Amendment to the Prospectus dated 26 June 2018

Release Date: 7/12/2018 6:35:20 PM

IRIS Code: 832DF

Nr. 50/12.07.2018

 

To:          The Financial Supervisory Authority

                Bucharest Stock Exchange

 

 

       Date of report: 12.07.2018

       Name of issuer: Alro S.A.

       Headquarters: Slatina, 116 Pitesti Street, Olt County

       Telephone/ fax number: +40 249 431 901 / +40 249 437 500

       Sole registration number at the Trade Register Office: RO 1515374

       Trade Register Number: J28/8/1991

       The European Unique Identifier (EUID): ROONRCJ28/8/1991

       Legal Entity Identifier (LEI): 5493008G6W6SORM2JG98

       Subscribed and paid-in share capital: 356,889,567.5 RON

Regulated market on which the issued shares are traded: Bucharest Stock Exchange-Premium Tier Category (market symbol: ALR)

 

Ref: Current Report in compliance with the FSA Regulation No. nr. 5/2018 on issuers and securities operations

 

Significant event to be reported:

 

Approval by the Financial Supervisory Authority and availability of the Amendment to the Prospectus for the secondary public offering by Vimetco N.V. and Conef S.A. of shares owned in Alro S.A. 

 

FOR THE PURPOSES OF THE ROMANIAN SECURITIES LEGISLATION, THIS ANNOUNCEMENT DOES NOT REPRESENT AN OFFER ANNOUNCEMENT, ADVERTISEMENT OR PROSPECTUS. INVESTORS SHOULD NOT SUBSCRIBE FOR OR PURCHASE ANY SECURITIES REFERRED TO IN THIS ANNOUNCEMENT EXCEPT ON THE BASIS OF INFORMATION IN THE PROSPECTUS AND AMENDMENT PUBLISHED BY ALRO SA.
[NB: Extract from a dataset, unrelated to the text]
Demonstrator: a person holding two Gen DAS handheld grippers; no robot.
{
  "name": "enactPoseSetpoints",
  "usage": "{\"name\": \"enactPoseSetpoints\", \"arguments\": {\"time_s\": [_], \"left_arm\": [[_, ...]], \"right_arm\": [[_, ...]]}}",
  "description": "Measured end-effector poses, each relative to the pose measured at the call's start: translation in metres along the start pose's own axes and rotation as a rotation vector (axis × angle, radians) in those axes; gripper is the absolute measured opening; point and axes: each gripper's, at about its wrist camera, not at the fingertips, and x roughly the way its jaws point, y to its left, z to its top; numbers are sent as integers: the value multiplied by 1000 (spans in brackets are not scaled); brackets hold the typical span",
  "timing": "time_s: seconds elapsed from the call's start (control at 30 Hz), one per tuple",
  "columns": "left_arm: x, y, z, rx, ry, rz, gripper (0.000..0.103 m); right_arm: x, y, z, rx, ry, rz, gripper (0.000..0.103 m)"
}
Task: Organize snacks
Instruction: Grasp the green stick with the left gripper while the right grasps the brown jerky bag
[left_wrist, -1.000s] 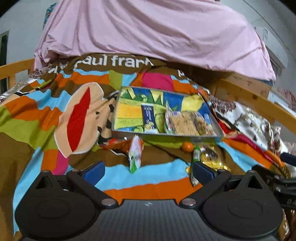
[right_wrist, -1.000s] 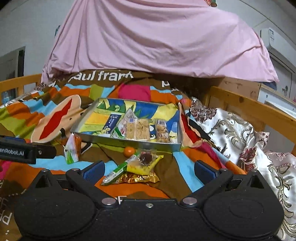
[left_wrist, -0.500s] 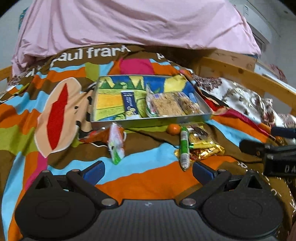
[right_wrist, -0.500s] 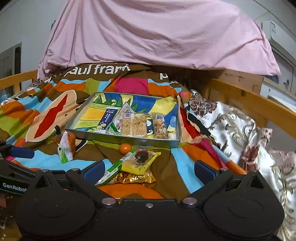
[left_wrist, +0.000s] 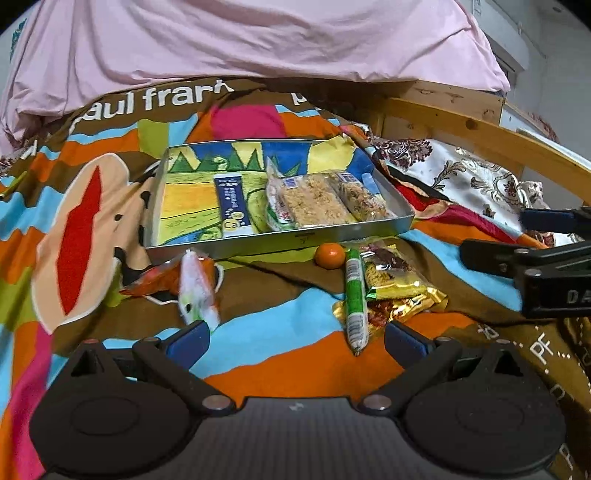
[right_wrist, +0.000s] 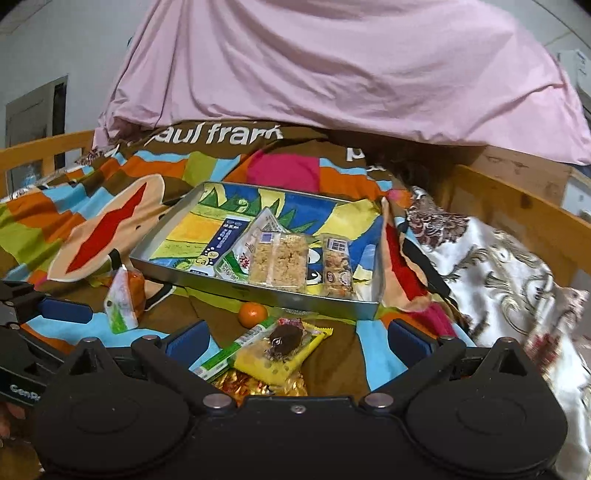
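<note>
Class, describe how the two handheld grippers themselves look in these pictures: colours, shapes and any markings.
Both the left gripper and the right gripper are matte black, with two round housings, angled linkage arms with silver pivot pins, and blue fingertips. White lettering, partly cut off, marks their sides. No cables or sleeves show.

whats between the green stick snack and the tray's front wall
A small orange fruit sits there, beside the green stick snack's far end, just short of the tray; the left wrist view shows it best.
</note>
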Motion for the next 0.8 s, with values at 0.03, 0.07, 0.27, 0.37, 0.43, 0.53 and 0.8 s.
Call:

NOT FOR RELEASE, PUBLICATION OR DISTRIBUTION, IN WHOLE OR IN PART, DIRECTLY OR INDIRECTLY, IN OR INTO OR WITHIN THE UNITED STATES OF AMERICA, AUSTRALIA, CANADA, JAPAN, SOUTH AFRICA OR ANY OTHER JURISDICTION WHERE IT IS UNLAWFUL TO DISTRIBUTE THIS ANNOUNCEMENT.

The Financial Supervisory Authority approved on July 12, 2018 the Amendment to the Prospectus for the secondary public offering by Vimetco N.V. and Conef S.A. of shares owned in Alro S.A. approved on June 26, 2018, through which the following main changes were brought to the Prospectus:

 

-          The offer period is extended by 3 working days until July 19, 2018;

-          The subscription price will be settled within the price range of RON 3.5 and RON 4 per Offer Share. The retail investors will subscribe at the upper limit of the price range, namely RON 4 per Offer Share;

-          Retail investors will benefit from 7% discount to the offer price for the subscriptions during the whole offering period, namely 02.07.2018 – 19.07.2018.

 

The Amendment to the Prospectus  is available on Alro S.A. website www.alro.ro -> Investor Relations -> Public Offer 2018, the Bucharest Stock Exchange website www.bvb.ro and in Romania on the websites of Banca Comerciala Romana (www.bcr.ro), BRD - Groupe Societe Generale (www.brd.ro) and BT Capital Partners (www.btcapitalpartners.ro).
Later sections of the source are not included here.